What is being asked: Search the data for the word "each" and copy out every line that has it.

[Given data Boundary: Start]

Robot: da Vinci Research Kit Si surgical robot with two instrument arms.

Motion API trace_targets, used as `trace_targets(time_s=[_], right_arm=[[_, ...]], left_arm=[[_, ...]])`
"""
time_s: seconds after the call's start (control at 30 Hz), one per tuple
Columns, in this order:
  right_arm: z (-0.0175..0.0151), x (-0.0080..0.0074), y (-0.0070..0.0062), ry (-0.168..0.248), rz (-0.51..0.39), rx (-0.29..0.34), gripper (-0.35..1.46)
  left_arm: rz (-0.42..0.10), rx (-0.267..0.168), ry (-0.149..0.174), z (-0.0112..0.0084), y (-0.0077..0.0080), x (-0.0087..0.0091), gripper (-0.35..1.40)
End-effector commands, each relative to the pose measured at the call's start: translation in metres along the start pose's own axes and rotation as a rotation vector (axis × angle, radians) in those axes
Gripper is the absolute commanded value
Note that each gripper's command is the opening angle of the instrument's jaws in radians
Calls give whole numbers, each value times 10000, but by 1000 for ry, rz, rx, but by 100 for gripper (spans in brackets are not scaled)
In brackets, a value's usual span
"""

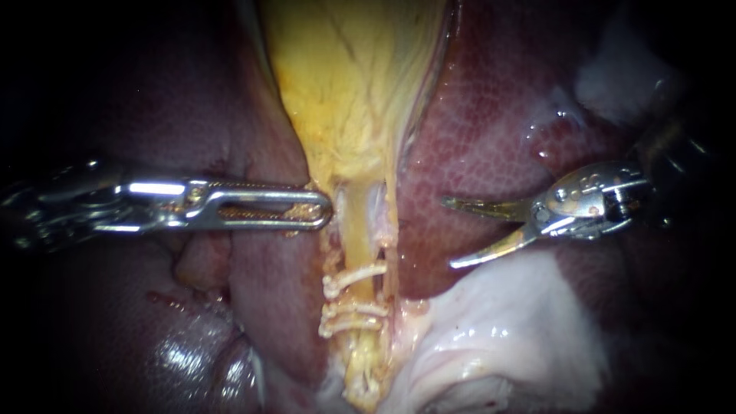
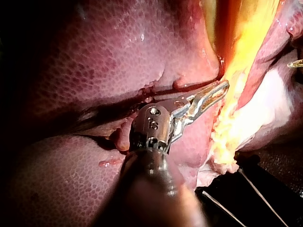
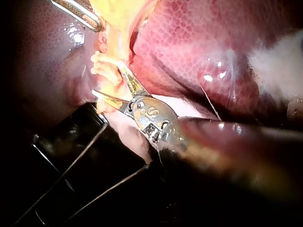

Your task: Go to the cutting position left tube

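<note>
The right instrument (image 1: 448,232) enters from the right and sits closest to the endoscope. Its two thin curved blades are spread wide in a V and hold nothing. They point toward the tubes but hang over the liver (image 1: 498,115), clearly apart from both tubes. In the right wrist view the same blades (image 3: 108,78) stand open, with the clipped tissue just ahead of their tips and a dark base (image 3: 71,142) underneath.

The left instrument (image 1: 318,208) comes in level from the left. Its long windowed jaws lie together, pinching the edge of the gallbladder (image 1: 353,77) where it narrows. The left wrist view shows the closed tip (image 2: 220,89) buried at the rim of the yellow tissue.

Just past that tip, the left tube (image 1: 354,230) runs down the middle of the endoscope view as a yellow strand. A paler right tube (image 1: 380,218) lies beside it. White clips (image 1: 354,277) cross the left tube: one higher up, then two close together (image 1: 353,310) lower down, with a bare stretch of tube between them.

Further back the gallbladder widens into a yellow, veined fan. Dark red liver flanks it on both sides, and glistening pale tissue (image 1: 498,330) lies beneath the right instrument.
</note>
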Motion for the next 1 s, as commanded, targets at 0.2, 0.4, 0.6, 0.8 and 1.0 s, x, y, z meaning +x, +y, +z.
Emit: trace_targets(time_s=[0.2, 0.4, 0.6, 0.8, 1.0], right_arm=[[1, 0, 1, 0, 1, -1, 143], [3, -3, 1, 0, 0, 0, 143], [12, -9, 1, 2, -3, 14, 143], [49, -33, -4, -11, -15, 64, 143], [103, -76, -11, -48, 29, 125, 143]], left_arm=[[-7, 8, 6, -16, -7, -11, -35], [-32, 5, -13, -56, -22, -38, -35], [-27, 2, -32, -78, -23, -47, -35], [-27, 1, -33, -78, -23, -47, -35], [-27, 2, -33, -78, -23, -47, -35]])
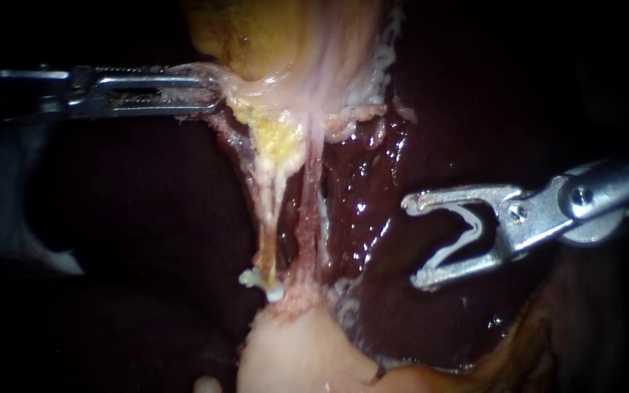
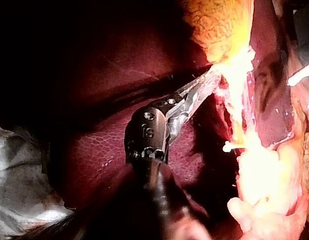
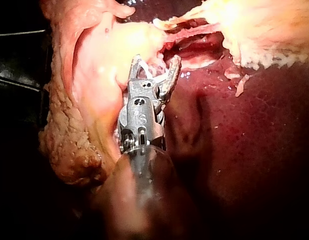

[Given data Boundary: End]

Written response:
End-effector commands, each relative to the pose measured at the call's start: translation in metres along the start pose's own axes and rotation as a rotation vector (axis × angle, radians) in those axes
Note that each gripper's command is the opening angle of the instrument's jaws in radians
Calls give whole numbers, each value times 10000, but by 1000 for ry, rz, rx, but by 100 for gripper (spans in brackets are not scaled)

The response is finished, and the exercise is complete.